Estas normas estabelecem que aqueles que, no exercício normal dos seus direitos, sejam vítimas de atraso injustificado na conclusão de um procedimento ou diligência por parte da alfândega, podem recorrer ao Tribunal Nacional Tributário. Nesse caso, o Tribunal poderá solicitar à Alfândega os relatórios que julgar pertinentes para apurar a causa do atraso e, então, decidir sobre o caso.

Recurso processual

Na redação do artigo 1160, o termo “recurso” é utilizado como remédio processual para reparação de direito violado. Entretanto, segundo a reforma constitucional de 1994, a proteção é ação própria, nos termos do art. 43, sem que seja necessária a demonstração da inexistência de outro meio idôneo para a reparação imediata de direito violado de forma iminente, arbitrária e manifesto. Nesse sentido e como complemento ao direito constitucional de proteção, o termo “recurso” perde relevância. Em consequência disto e tratando-se de uma ação própria, não se pode negar a possibilidade de controle judicial dos atos considerados lesivos, pois o contrário significa negar a possibilidade de que os juízes exerçam o controle da legalidade de determinados atos e especialmente dos atos administrativos, uma vez que isso implicaria o impedimento de uma proteção judicial efetiva. 

Embora a finalidade da proteção mencionada no Código Aduaneiro seja proteger os administrados na área onde tais atos são programados (conforme "O Procedimento perante o Tribunal Tributário Nacional e suas Instâncias Superiores - Catalina García Vizcaíno - Pág. 460), manter a devida coerência com a matéria em questão, nos termos do art. 43 da Constituição Nacional, não é cabível impedir a possibilidade de ação direta perante o Poder Judiciário, utilizando como argumentos para tal impedimento os artigos 1160 e 1161 do Código Aduaneiro.

Papel do Estado em relação à sociedade

No caso em questão, as decisões partem de um poder do Estado, pelo que é pertinente considerar o papel que o Estado tem na sociedade. Há duas teorias sobre isso. O do Estado Final e o do Estado Médio; No primeiro caso, o Estado se esgota e, assim, serve a si mesmo, representando um conceito típico de Estados totalitários. Enquanto no segundo caso, o Estado existe com o objetivo de que suas realizações ocorram fora de sua própria existência, por isso ele é um meio para a sociedade como servidor do bem comum, para o qual exerce seus poderes, mas para a realização de os propósitos a serviço dos administrados. Portanto, ao se desviar desses parâmetros, ele perde sua essência e sua razão, perdendo também seu poder de impor uma determinada ordem. E o destinatário dessa ordem é o cidadão contribuinte.

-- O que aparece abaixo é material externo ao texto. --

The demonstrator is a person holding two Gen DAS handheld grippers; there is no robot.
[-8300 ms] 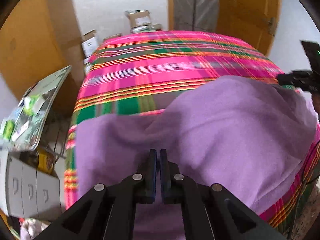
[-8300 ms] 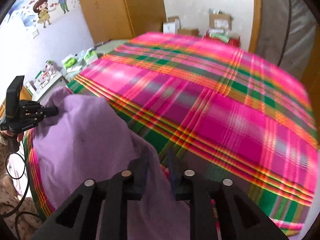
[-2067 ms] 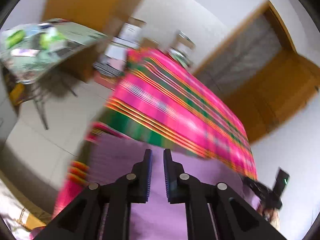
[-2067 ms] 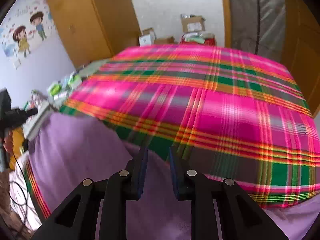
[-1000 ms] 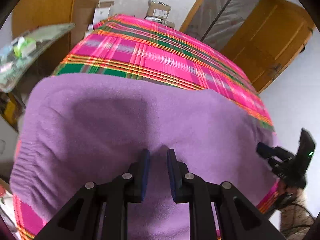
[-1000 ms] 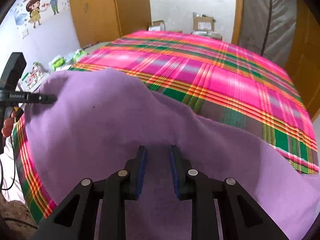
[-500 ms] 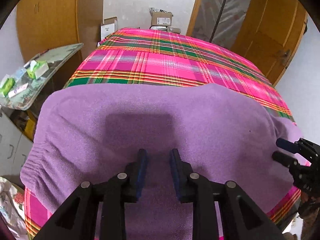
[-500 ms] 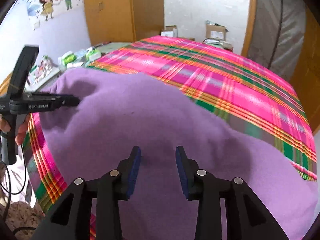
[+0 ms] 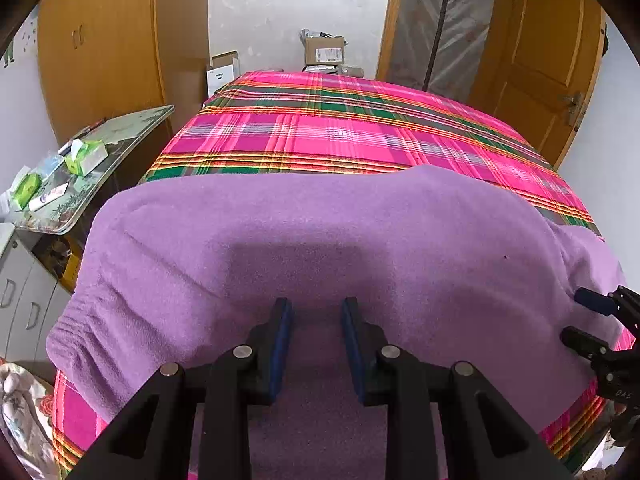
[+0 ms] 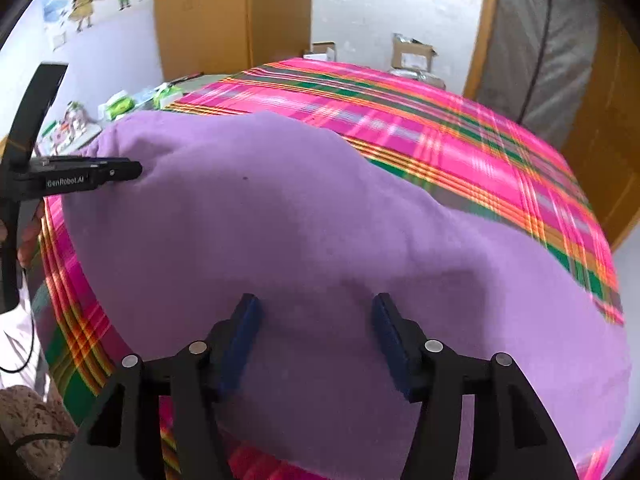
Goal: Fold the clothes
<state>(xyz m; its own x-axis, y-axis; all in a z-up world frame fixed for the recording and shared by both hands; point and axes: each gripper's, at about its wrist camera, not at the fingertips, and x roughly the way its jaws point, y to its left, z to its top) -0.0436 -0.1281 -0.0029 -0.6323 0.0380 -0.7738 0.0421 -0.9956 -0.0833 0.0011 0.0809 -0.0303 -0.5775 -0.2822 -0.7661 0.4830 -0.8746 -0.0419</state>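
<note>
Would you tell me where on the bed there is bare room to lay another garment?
The far half of the plaid bedspread is bare, from the purple cloth's far edge to the boxes by the wall. The near half is covered by that cloth. The side table at the left is crowded with packets.

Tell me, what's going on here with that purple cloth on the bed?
A person is folding a purple fleece garment on a bed with a pink plaid cover, using a hand-held gripper in each hand. The garment lies spread across the near end of the bed. The left hand-held gripper stands open over the near edge, and the right hand-held gripper is opening wide; neither pinches the fabric.
</note>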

É verdade que existem certas regras que impõem ao agente público uma conduta de omissão (art.º 19.º CN), mas também noutros casos este tem o dever de agir e de proferir decisão dentro de determinados prazos, para os quais deve proferir decisão. em tempo hábil, porque o Estado não tem o privilégio do silêncio, e deve haver uma justificativa fundamentada para consideração por longos períodos. Portanto, a tutela é um instrumento para conseguir decisões quando a administração tenha excedido o prazo para sua pronúncia de forma arbitrária ou exerça a denegação pelo silêncio (Juan F. Linares “Sistemas de Recursos e Reclamações no Procedimento Administrativo, págs. 36 e 37). )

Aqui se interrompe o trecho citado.